Chapter 5 opens in a financial literacy class at a local service agency helping people learn the basics of balancing budgets to make ends meet. “My son breaks his toy, and he expects me to buy him another one,” shares one woman in the class. “I’m like, ‘I ain’t got no money.’ He says, ‘Yeah, I’ve seen some money.’ ‘Well, that money was here, but now it’s gone.’” The room erupts in laughter, with participants recognizing a similar experience of income that disappears all too quickly. The stories that follow depict the challenges people face in day to day living with the help of public assistance.

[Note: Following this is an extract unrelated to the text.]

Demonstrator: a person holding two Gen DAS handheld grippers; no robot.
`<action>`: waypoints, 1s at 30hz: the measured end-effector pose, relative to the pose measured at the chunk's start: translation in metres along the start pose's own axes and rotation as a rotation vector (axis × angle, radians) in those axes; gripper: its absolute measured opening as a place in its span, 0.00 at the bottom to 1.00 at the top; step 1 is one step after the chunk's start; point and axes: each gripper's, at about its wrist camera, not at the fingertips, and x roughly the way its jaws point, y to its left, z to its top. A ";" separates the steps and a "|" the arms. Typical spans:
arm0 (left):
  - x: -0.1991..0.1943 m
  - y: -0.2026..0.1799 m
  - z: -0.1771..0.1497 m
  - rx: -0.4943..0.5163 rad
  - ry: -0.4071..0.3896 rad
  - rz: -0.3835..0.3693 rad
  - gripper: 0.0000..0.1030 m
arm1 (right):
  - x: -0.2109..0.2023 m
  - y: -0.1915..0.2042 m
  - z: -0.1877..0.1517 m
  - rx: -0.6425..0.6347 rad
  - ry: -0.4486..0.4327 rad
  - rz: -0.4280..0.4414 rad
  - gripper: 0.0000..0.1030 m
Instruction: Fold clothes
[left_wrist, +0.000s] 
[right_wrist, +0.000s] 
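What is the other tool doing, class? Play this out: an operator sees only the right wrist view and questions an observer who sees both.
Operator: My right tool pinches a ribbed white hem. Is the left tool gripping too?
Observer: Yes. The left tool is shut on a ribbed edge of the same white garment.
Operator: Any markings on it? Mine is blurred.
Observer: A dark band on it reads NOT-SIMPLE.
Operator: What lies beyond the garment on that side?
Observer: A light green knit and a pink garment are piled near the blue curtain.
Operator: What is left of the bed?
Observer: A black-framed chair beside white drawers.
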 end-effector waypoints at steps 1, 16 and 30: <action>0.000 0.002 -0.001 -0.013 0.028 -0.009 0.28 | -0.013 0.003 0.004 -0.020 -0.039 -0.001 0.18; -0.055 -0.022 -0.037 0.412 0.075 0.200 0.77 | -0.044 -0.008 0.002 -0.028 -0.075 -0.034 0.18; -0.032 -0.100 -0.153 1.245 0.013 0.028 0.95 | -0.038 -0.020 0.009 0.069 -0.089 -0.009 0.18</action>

Throughout these chapters, there are hundreds of stories from other aid recipients, all unique, but with all-too-familiar challenges. Major illness or injury, domestic abuse, loss of job, or one bad choice can be the difference between self-sufficiency and the need for government assistance. Lack of quality education, affordable childcare, professional growth opportunities and access to jobs that pay a living wage exacerbate these challenges. Systemic inequalities including formal and informal policies that disadvantage the poor and people of color often underlie these more proximate causes.

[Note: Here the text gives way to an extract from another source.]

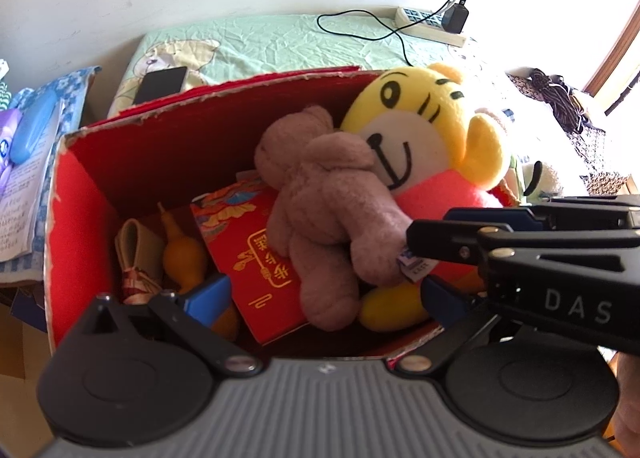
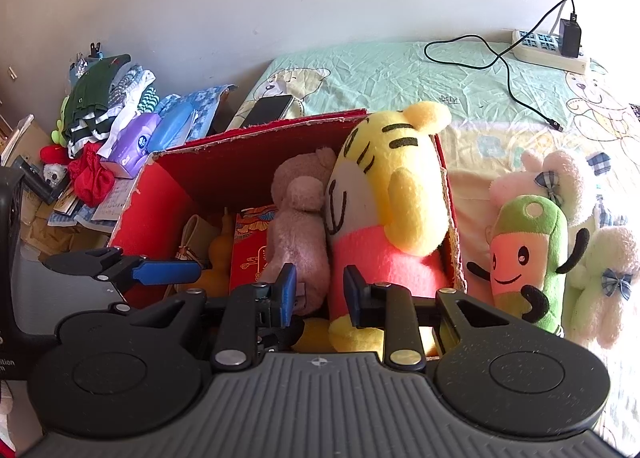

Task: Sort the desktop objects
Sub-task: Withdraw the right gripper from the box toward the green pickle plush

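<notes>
1. Right claw (image 2: 318, 294), marked "DAS", stands slightly parted, gripping nothing; left claw (image 1: 324, 290) gapes wide, empty.
2. Red box (image 1: 76, 226) holds brown bear (image 1: 328, 210), yellow tiger (image 1: 424, 130), red envelope (image 1: 256, 266), gourd (image 1: 182, 254).
3. Green plush (image 2: 528, 254) lies beside the box on the bed (image 2: 400, 62).

Both wrist cameras look steeply down and forward into the same red box (image 1: 168, 150) from close above its near edge, toward the far wall. The left camera sits nearer, so the box fills its view. The right camera sits a little farther back, also taking in the bed (image 2: 400, 70) to the right. Both share the yellow tiger (image 1: 424, 138) and the brown bear (image 2: 296, 226).
</notes>
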`<state>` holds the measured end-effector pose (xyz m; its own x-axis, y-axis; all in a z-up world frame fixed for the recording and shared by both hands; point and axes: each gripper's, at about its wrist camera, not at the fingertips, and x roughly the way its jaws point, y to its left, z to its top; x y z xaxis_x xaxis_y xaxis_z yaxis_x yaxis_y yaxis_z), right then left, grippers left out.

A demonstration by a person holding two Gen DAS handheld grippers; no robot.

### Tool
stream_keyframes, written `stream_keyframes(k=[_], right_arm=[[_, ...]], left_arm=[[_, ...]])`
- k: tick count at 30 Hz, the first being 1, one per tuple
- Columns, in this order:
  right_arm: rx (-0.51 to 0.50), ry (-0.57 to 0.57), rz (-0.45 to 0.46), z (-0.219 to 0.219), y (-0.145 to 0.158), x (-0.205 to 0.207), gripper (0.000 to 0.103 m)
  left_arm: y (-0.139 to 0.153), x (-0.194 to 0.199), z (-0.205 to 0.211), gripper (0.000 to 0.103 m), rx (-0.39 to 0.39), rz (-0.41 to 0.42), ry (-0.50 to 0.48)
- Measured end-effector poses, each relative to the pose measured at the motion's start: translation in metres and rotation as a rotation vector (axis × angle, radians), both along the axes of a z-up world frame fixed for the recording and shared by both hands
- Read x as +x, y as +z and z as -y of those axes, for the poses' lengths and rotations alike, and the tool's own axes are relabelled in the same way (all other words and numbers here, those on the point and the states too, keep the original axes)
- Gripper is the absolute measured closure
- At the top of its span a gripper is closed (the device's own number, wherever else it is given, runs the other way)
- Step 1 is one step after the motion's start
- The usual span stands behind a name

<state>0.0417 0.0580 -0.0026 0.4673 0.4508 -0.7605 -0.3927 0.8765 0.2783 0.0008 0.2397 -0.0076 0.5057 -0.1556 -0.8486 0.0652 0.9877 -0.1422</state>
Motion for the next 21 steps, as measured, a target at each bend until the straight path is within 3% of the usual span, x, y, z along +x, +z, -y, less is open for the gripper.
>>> stream_keyframes(k=[21], right_arm=[[0.014, -0.043, 0.048, -0.002, 0.010, -0.023, 0.069]], left_arm=[[0.019, -0.028, -0.012, 0.002, 0.031, 0.060, 0.038]])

There are two other places I would direct the reader flipping through this book in a bookstore. The first is page 65 where they can find a graphic that compares the myth of the American Dream with the legend of the “Welfare Queen.” The image makes it clear that the welfare queen story has been constructed as the antithesis of the American Dream, ensuring that the welfare system and its recipients will be remembered, and reviled, as subverting the foundational values upon which this country was founded. The second is page 294, which offers readers strategies for how to tell more accurate stories about welfare to counter the unfair stereotypes that have gripped public consciousness in this country.